Up until recently, astronomers had only observed black holes in two sizes.
A black hole is an area in space with a gravitational force so strong matter, radiation and light cannot escape.
A stellar black hole is small and forms when a star collapses. It’s about the size of a small city. Then there are supermassive black holes which can be up to billions of times larger than Earth’s sun. Galaxies tend to revolve around these.
However, physicist Nelson Christensen, research director of the French National Centre for Scientific Research, discovered that black holes can actually merge to form stellar black holes bigger than 70 times the size of our sun.
“Two very massive black holes merged together and emit gravitational waves as they do so,” Christensen told the Associated Press. “Now we’ve seen black holes merge and produce gravitational waves already, but what’s interesting here is that this system is so massive.”
In May 2019, astronomers detected a signal that was the energy from two stellar black holes, one 66 times our sun’s mass and the other 85 times our sun’s mass, crashing together. Combined they created a black hole that was 142 times our sun’s mass. Previously observed stellar black hole mergers never resulted in any this big.

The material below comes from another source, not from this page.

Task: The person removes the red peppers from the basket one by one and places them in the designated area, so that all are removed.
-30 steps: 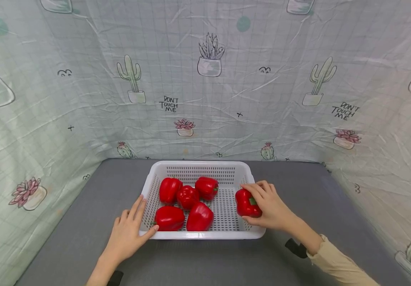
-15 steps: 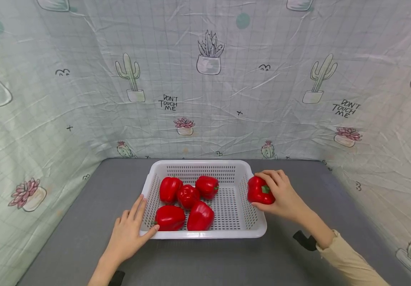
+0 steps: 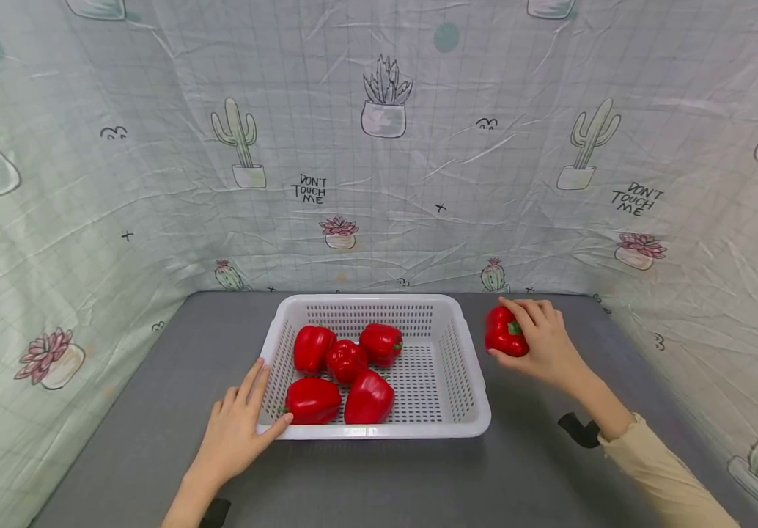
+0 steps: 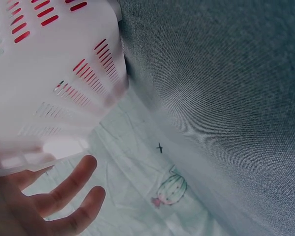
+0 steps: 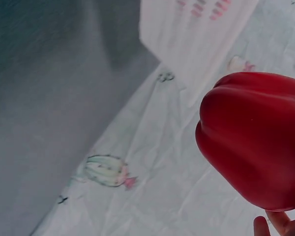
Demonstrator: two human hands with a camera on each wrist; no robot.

The collision released a gravitational wave, a space ripple that moves at the speed of light — this was the signal the astronomers heard. Yes, heard. The detectors called LIGO and Virgo turn gravitational waves into audio signals. The “thud” lasted one-tenth of a second.
But here’s the real kicker. The crash is so distant from Earth it happed 7 billion years ago and astronomers could only detect it now.
“We have the great breakthrough today where we’re looking towards the future already with future detectors that will tell us even more about the universe,” Christensen told the Associated Press. “And I just find that incredible to think that we’ve discovered so much but we’re also working hard to continue this with even more in the future.”